Using kids as shields – and conflating that which maximizes the economic benefit to public employees with that which is best for our children – is a despicable tactic.

Let us be blunt: public employees serve a necessary role, and for that service, they deserve to be reasonably compensated. They are most certainly not villains and should not be treated as the enemy. They understand – or should – that serving the public requires sacrifice, that they will – and should – make substantially less in the public sector than if they took their skills to the private sector. Such is the nature of public service. Serving one’s neighbors is, in a sense, it’s own reward. It takes a special person to subordinate, to some degree, his own material desires for the benefit of the community. People not willing to sacrifice ought not be working for the people in the first place.

Nor are public unions doing anything but that which unions traditionally do: trying to maximize their members’ benefits.

Upon those public officials charged with negotiating a compensation package for public employees rests a difficult challenge: balancing the legitimate needs of the employees with the necessity for keeping taxes low.

Having received numerous letters from public employees on the subject of benefits, I am most disappointed in the utter lack of public-spiritedness therein displayed. Not a single letter demonstrates the slightest willingness to compromise. Not a single letter demonstrates the slightest regard for the taxpayers. Not a single letter offers even so much as a hint of an alternative, or even admits that the existing tax burden is already too high. Indeed, these letters demonstrate a level of selfishness completely anathema to the very idea of public service, which requires that public servants put the needs of their constituents above their own needs, or find another job.

It is sincerely to be hoped, then, that rational public sector employees will again come to understand that service to the taxpayers does not include bankrupting them. And that coming to the bargaining table screaming "NO", and offering no constructive alternatives, disserves both the employees and the taxpayers they purport to serve.

Sunday, November 12, 2006

Rays of Hope

I’ve spent the last week analyzing the electoral analysis offered by more perspicacious folks than me, and came away with the conclusion that, like most American elections, the lessons from the results of this latest tilt depend upon the perspective of the observer.

Clearly, Iraq played a significant part. But, unlike foreign contests, Americans decide each local election locally. Consider: the balance of power in the Senate probably turned upon the hysterical media reaction to the word "Macaca". Or consider scandals, like that in Montana, which sent a Democrat with an A+ rating from the NRA to the Senate. Or consider further that an almost-as-blue-as-New-Jersey state, Pennsylvania, sent an unapologetic right to lifer to the Senate, but as a Democrat.

Indeed, many Democratic victors represent the absolute reciprocal of the It’s-My-Party-Too types: social conservatives, but economic populists.

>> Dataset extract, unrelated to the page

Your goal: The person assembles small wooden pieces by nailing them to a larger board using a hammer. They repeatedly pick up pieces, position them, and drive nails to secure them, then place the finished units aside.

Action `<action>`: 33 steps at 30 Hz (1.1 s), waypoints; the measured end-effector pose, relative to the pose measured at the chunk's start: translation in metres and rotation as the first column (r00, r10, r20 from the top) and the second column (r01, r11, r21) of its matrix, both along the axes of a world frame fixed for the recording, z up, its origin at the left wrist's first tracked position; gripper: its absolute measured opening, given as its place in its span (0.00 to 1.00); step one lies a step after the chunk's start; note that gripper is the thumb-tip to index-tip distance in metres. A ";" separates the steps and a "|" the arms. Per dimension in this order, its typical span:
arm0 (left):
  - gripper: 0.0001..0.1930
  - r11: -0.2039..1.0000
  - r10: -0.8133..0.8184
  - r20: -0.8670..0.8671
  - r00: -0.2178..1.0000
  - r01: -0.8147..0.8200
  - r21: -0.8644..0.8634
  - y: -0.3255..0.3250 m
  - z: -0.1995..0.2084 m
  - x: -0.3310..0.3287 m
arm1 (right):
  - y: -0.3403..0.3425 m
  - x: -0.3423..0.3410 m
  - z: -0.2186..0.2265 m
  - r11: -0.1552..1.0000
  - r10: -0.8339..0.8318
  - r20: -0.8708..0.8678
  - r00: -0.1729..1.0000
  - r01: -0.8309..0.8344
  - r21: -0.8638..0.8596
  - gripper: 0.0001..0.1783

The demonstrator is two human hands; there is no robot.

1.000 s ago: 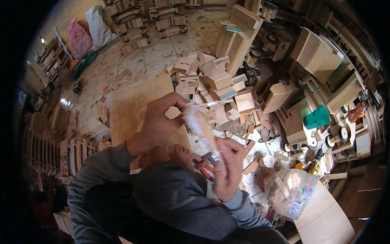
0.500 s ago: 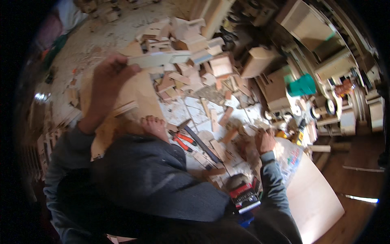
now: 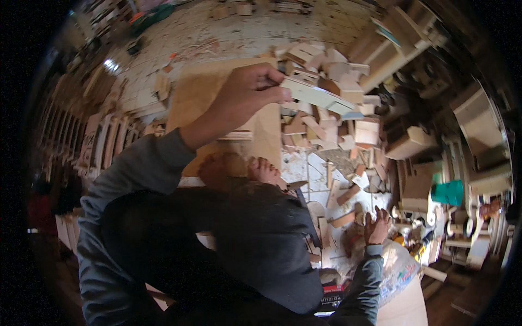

Lost among the hullabaloo of the Democratic victory were numerous examples that this remains a very socially conservative country. Anti-gay marriage initiatives – the people apparently lacking the wisdom of the New Jersey Supreme Court – passed overwhelmingly in every state but one in which they appeared. And, in perhaps the most important but the least reported ballot initiative to pass overwhelmingly, the people of Michigan endorsed an anti-affirmative action mandate, which prohibits government from categorizing people by race.

Ward Connerly – perhaps the last of the old-style civil rights activists, who believes that character content, not skin color, matters – in yet another demonstration of the merits of Initiative and Referendum, secured sufficient signatures to place a race neutral question on the ballot. Despite the overwhelming opposition of the elites – who actually believe that we cannot be equal unless were treated differently, based upon our ethnic heritage – the people – who don’t hold much sympathy for race mongers and believe that equal opportunity means just that – passed the measure easily. Now, Michigan will be out of the business of according benefits and burdens based upon skin color and ethnicity.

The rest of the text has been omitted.